A week later they would show just why sections of that very crowd might have considered a cheeky outside bet on a play-off push, in beating Norwich 2-1 at Carrow Road, and not dropping a point until a 1-0 defeat at Cardiff on New Year's Day 2008. Amazingly it would take another month before they lost again, a February 2nd home loss to Hull doing little to derail the sort of consistency that had drawn admiring glances Ian Holloway's way.
But those very same fans who might have deliberated another trip to the bookies, in anticipation of giving out a few more bloody noses, would've been left tearing up their slips by the end of 2008/09. A wretched thirteen wins and twenty-one defeats from their forty-six games saw them go the other way and only just manage to haul themselves above the precipice and avoid a return to League One, loanee Paul Gallagher from Blackburn finishing as top scorer in the league on thirteen goals from his forty games.
Given the swift nature of the decline, the fall off the cliff most likely came as little surprise to even the hardiest of Janners, Sturrock lasting until 10 December of 2009. Before new chairman Sir Roy Gardner, who'd replaced Paul Stapleton, brought in former player Paul Mariner to steady the ship- a gambit which started terribly with a 2-0 loss at Preston in his first game two days later!
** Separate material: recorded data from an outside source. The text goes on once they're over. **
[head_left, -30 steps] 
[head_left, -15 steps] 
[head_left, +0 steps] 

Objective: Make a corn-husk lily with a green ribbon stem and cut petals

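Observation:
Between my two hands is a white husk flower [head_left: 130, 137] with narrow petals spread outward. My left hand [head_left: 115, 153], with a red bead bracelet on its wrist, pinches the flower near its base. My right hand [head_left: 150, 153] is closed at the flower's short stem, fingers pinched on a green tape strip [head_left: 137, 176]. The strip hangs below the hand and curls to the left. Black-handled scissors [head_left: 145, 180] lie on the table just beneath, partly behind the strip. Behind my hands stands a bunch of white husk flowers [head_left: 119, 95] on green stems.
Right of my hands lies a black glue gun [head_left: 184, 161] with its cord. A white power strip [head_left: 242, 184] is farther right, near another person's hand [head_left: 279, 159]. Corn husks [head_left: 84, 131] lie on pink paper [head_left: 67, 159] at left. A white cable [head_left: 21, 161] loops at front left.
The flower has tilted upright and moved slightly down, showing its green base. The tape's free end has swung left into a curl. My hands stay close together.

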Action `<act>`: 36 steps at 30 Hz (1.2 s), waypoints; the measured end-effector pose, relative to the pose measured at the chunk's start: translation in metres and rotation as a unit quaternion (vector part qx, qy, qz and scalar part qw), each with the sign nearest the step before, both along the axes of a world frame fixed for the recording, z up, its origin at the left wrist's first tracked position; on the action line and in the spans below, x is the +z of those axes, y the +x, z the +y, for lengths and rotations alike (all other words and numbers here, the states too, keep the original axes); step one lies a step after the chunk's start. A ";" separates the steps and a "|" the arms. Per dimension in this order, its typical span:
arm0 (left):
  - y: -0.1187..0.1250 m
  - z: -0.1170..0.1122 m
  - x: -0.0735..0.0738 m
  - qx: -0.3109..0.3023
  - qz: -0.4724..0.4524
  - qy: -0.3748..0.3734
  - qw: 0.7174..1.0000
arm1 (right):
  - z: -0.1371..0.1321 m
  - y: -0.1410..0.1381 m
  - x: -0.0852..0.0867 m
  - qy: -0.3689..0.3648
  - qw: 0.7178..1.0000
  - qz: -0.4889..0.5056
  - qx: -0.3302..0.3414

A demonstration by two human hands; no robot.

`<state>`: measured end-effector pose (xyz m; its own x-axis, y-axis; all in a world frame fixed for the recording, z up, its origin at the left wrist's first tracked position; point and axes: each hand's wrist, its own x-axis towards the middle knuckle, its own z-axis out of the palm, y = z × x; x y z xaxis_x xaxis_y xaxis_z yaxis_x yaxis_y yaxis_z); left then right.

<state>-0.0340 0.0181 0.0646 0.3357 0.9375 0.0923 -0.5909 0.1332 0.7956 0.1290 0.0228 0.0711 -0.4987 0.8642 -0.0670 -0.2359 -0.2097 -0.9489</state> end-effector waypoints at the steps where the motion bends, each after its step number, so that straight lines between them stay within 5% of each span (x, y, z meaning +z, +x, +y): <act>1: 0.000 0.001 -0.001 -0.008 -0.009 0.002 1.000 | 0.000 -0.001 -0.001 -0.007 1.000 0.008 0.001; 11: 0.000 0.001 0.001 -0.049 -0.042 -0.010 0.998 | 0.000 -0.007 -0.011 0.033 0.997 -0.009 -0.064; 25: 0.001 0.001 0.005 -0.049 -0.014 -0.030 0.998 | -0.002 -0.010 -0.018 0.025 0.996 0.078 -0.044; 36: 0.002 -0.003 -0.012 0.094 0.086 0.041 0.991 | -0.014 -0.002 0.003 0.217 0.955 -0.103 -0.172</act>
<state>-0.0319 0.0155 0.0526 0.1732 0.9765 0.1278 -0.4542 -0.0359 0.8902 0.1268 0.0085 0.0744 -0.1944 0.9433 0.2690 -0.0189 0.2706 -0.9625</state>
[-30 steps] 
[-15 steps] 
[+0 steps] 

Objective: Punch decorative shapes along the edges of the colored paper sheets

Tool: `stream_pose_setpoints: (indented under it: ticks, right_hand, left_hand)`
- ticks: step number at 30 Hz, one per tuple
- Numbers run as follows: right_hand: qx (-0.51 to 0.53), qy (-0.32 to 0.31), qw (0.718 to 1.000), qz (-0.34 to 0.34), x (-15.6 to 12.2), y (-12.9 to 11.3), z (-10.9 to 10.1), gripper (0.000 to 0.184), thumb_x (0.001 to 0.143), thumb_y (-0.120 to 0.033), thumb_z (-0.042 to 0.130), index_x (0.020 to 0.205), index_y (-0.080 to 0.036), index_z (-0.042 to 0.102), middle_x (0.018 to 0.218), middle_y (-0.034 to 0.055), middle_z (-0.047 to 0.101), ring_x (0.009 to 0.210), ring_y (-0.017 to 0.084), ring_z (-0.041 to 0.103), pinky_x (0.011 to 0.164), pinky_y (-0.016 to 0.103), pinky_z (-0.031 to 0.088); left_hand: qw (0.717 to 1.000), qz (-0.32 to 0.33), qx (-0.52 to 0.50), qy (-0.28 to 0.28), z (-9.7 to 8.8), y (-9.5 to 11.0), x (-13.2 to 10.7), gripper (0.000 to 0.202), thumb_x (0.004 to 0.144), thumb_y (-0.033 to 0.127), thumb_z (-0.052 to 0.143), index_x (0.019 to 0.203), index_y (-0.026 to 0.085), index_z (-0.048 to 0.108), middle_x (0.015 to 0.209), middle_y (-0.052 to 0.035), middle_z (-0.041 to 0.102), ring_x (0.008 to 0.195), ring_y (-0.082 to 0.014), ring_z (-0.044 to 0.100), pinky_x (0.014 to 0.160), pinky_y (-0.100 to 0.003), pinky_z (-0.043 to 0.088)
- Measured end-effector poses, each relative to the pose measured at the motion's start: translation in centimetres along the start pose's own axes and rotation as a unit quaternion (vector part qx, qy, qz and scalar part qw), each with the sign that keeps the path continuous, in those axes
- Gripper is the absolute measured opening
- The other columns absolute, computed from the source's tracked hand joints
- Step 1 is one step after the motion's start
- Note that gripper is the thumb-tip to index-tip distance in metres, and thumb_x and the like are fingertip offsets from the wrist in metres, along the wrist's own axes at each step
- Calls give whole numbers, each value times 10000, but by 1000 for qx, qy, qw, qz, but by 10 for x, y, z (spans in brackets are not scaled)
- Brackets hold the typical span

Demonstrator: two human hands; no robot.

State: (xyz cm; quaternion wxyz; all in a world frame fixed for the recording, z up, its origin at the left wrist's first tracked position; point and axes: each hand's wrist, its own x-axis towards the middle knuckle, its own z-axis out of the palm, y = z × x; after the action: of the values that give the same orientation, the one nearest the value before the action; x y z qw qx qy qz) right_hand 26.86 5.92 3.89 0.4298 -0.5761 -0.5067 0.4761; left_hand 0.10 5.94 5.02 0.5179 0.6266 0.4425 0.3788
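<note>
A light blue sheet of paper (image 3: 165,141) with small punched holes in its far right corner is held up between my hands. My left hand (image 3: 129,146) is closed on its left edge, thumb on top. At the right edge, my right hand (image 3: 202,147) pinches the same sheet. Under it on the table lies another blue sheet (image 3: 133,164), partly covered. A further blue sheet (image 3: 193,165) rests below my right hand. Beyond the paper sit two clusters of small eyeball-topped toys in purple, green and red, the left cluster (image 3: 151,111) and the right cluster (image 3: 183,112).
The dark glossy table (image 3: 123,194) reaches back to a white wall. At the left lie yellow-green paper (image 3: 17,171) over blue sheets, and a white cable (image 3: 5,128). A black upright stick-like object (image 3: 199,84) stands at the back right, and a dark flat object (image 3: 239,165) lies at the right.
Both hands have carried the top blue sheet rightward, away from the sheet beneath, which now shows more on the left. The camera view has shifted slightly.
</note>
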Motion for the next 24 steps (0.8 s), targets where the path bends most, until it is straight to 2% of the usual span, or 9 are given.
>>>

The following weekend he'd have similar luck on the turf he'd previously graced, Coventry ruining his homecoming by winning 1-0. But though they were inconsistent, it was arguably only a run of no wins from their final five games which sealed their fate, victory at Doncaster on April 3rd the last time they'd bag three points before the fall from merely being on the ropes to slumping to the Championship's floor.
Plummeting to the 4th Tier and Fighting Back
As if that were bad enough, the appointment of Peter Reid to lead the charge back up from League One ended instead in a further plummet into League Two, largely thanks to a ten point deduction handed down by the Football League for going into administration in February 2012. A raft of player sales were forced upon the club in the January, because of a winding up petition from HMRC- Bradley Wright-Phillips departed for Charlton, Craig Noone packed his bags for Brighton and Reda Johnson headed north to Sheffield Wednesday.
Chairman Gardner was also off, to be replaced by local businessman James Brent as of December 27th. After, at best, middling fortunes under first Carl Fletcher and then John Sheridan, perhaps the new man in the boardroom was thinking along Sturrockian lines in appointing Derek Adams from Ross County. And it very nearly paid off in spectacular fashion as his new charges reached the play-off final, however, a 2-0 defeat to AFC Wimbledon ensured at least another season in the doldrums. Second place the next season (2016/17) ensured a route back to hopefully recapturing former glories, which was followed by an unlikely run to seventh and a finish just outside the League One play-offs bought him a little more time to emulate his fellow countryman.
But, following a flirtation with relegation in their second season back, Adams was gone, replaced with Ryan Lowe and Steven Schumacher as his assistant, who alongside another new chairman in Simon Hallett, got Plymouth back into League One for 2019/20. However, on December 7th 2021, Lowe resigned, leaving the Greens in fourth place before taking over at Preston North End.
Schumacher stepped up for a highly impressive season in sole charge before December 19th of last year saw him swayed to Stoke and Foster confirmed as his replacement on January 5th 2024, having been persuaded to return home from Saudi Arabia to lead what chairman Hallett has called a “ next five- year vision”...
Whether that means Championship consolidation, following a record 101 points haul to get back to the second tier, or a push for the Premier League having got a thirst for success back, remains to be seen- hold onto your Ginsters!